Jesus frequently spoke out against the purity system. In Matthew 15, where Jesus criticizes purity laws regarding food, He said “it is not what goes into the mouth that defiles a person,
but it is what comes out of the mouth that defiles” (vv.11). Consequently, Jesus placed more emphasis on goodness of the soul, rather than exclusively on purity of the body (although He was certainly a devout Jew). In the Gospel reading for this week, Jesus heals a “leper” who comes to Him, begging “If you choose, you can make me clean” (Mark 1:40). Jesus’ actions fly in the face of the purity codes of the day – He does not immediately order the leper to back off or to go to a priest for examination.
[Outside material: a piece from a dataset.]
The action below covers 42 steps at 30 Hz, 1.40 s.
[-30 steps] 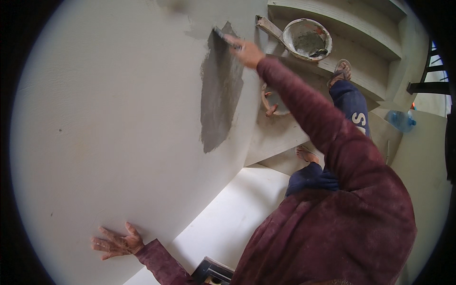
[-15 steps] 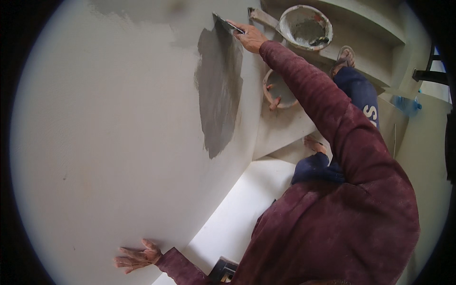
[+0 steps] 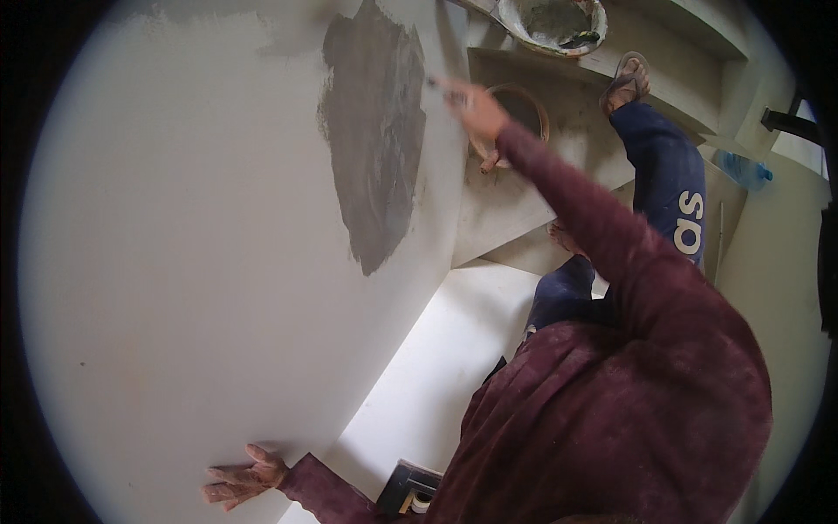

Instead, “Moved with pity, Jesus stretched out his hand and touched him, and said to him, ‘I do choose. Be made clean!’” (vv.41). The Greek verb katharizo has also been translated (King James Version) as “Be Thou Clean”.
At a recent conference in Belfast, Ireland called “The Lepers Among Us,” California preacher Jim Reynolds compared Gay people to lepers, in that he alleged that they could be “healed” of their sexual preference and “re-oriented” to a heterosexual preference:: “Heterosexual preference is the goal of gender-affirming therapy and this may lead to marriage” (“The Lepers Among Us“). I would argue, however, that in His “cure” of the “leper” in Mark, Jesus did not cure the man of a disease, but merely demonstrated – by touching him – that he was not, in fact, a leper. Because “lepers” were a social creation of the purity code, all it took to “de-leprify” someone was to demonstrate that their touch was not contagious. In other words, it was the rigid interpretation of the purity code that was leprous (obsessed with leprosy) not the “leper”! Gay people likewise suffer from the purity-obsessed attitudes of others who wish to make their natural orientation “leprous”. Gay people should not be treated as lepers (and neither should “lepers”, for that matter)!
A much better example of the healing that comes from extending God’s chesed (Covenant-backed love) lies in the example of the friendship between a nun and a transgendered woman (Leane) recently covered in the Los Angeles Times. The nun, Sister Margaret, works at a homeless shelter where a disproportionate number of residents are abandoned, destitute Lesbian, Gay, Bisexual or Transgendered (LGBT) people: “I always tell them Jesus said ‘Do not judge and you shall not be judged,’ so I’m not going to judge anybody” (“Compassion Creates a Family“). In this audio slideshow (click on link here: An Unlikely Friendship), you can see how Sister Margaret’s refusal to treate Leane as a “leper” has emotionally healed her. May we extend God’s chesed to those around us who have been leprified by society – including ourselves, if need be.